### Exercise requirements
Retype all the data word for word.

### Information supplied
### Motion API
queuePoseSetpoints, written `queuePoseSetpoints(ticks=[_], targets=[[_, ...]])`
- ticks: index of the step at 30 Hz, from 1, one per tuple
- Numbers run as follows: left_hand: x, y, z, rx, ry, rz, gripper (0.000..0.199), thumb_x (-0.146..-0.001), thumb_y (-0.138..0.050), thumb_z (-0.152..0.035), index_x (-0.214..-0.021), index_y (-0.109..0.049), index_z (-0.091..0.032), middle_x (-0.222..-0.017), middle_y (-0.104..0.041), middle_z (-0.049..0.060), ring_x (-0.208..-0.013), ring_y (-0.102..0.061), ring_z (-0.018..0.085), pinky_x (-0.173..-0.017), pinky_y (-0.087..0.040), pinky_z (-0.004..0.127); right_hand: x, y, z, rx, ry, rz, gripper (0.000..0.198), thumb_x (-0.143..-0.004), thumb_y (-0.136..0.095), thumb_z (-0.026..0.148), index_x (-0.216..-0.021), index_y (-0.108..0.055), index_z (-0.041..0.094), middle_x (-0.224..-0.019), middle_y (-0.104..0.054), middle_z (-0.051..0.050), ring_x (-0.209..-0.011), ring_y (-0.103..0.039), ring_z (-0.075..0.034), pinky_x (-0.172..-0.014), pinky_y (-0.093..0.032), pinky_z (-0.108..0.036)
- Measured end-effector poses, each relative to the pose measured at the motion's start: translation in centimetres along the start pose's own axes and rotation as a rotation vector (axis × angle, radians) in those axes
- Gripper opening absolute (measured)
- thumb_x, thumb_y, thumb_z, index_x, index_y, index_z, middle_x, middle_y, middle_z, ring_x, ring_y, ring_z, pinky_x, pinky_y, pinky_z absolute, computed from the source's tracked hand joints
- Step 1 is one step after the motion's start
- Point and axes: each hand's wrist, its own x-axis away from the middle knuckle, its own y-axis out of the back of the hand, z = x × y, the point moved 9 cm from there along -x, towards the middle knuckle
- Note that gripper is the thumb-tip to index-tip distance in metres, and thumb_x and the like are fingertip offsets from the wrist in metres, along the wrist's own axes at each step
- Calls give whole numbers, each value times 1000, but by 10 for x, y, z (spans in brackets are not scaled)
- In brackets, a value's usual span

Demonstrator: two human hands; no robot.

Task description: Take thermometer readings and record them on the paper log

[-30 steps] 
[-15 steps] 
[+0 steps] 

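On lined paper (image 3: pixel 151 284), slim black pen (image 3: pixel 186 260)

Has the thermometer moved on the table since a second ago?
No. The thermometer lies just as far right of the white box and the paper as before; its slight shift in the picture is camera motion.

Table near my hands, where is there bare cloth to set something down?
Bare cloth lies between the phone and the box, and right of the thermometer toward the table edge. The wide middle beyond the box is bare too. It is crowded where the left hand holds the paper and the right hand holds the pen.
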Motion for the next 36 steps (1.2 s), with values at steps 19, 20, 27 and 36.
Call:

### Your response
### Motion API
queuePoseSetpoints, written `queuePoseSetpoints(ticks=[_], targets=[[_, ...]])`
- ticks: index of the step at 30 Hz, from 1, one per tuple
- Numbers run as follows: left_hand: x, y, z, rx, ry, rz, gripper (0.000..0.199), thumb_x (-0.146..-0.001), thumb_y (-0.138..0.050), thumb_z (-0.152..0.035), index_x (-0.214..-0.021), index_y (-0.109..0.049), index_z (-0.091..0.032), middle_x (-0.222..-0.017), middle_y (-0.104..0.041), middle_z (-0.049..0.060), ring_x (-0.208..-0.013), ring_y (-0.102..0.061), ring_z (-0.018..0.085), pinky_x (-0.173..-0.017), pinky_y (-0.087..0.040), pinky_z (-0.004..0.127); right_hand: x, y, z, rx, ry, rz, gripper (0.000..0.198), thumb_x (-0.143..-0.004), thumb_y (-0.136..0.095), thumb_z (-0.026..0.148), index_x (-0.216..-0.021), index_y (-0.108..0.055), index_z (-0.041..0.094), middle_x (-0.224..-0.019), middle_y (-0.104..0.054), middle_z (-0.051..0.050), ring_x (-0.209..-0.011), ring_y (-0.103..0.039), ring_z (-0.075..0.034), pinky_x (-0.172..-0.014), pinky_y (-0.093..0.032), pinky_z (-0.108..0.036)
- Measured end-effector poses, each relative to the pose measured at the motion's start: translation in centimetres along the start pose's own axes and rotation as a rotation vector (axis × angle, radians) in those axes
- Gripper opening absolute (measured)
- thumb_x, thumb_y, thumb_z, index_x, index_y, index_z, middle_x, middle_y, middle_z, ring_x, ring_y, ring_z, pinky_x, pinky_y, pinky_z absolute, computed from the source's tracked hand joints
- Step 1 is one step after the motion's start
- Point and axes: each hand's wrist, its own x-axis away from the middle knuckle, its own y-axis out of the back of the hand, z = x × y, the point moved 9 cm from there along -x, towards the middle knuckle
- Note that gripper is the thumb-tip to index-tip distance in metres, and thumb_x and the like are fingertip offsets from the wrist in metres, along the wrist's own axes at each step
- Calls give whole numbers, each value times 1000, but by 10 for x, y, z (spans in brackets are not scaled)
- In brackets, a value's usual span

Demonstrator: two human hands; no robot.

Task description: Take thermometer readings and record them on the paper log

[-30 steps] 
[-15 steps] 
[+0 steps] 

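On lined paper (image 3: pixel 151 284), slim black pen (image 3: pixel 186 260)

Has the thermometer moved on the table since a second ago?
No. The thermometer lies just as far right of the white box and the paper as before; its slight shift in the picture is camera motion.

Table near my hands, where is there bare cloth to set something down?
Bare cloth lies between the phone and the box, and right of the thermometer toward the table edge. The wide middle beyond the box is bare too. It is crowded where the left hand holds the paper and the right hand holds the pen.
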Motion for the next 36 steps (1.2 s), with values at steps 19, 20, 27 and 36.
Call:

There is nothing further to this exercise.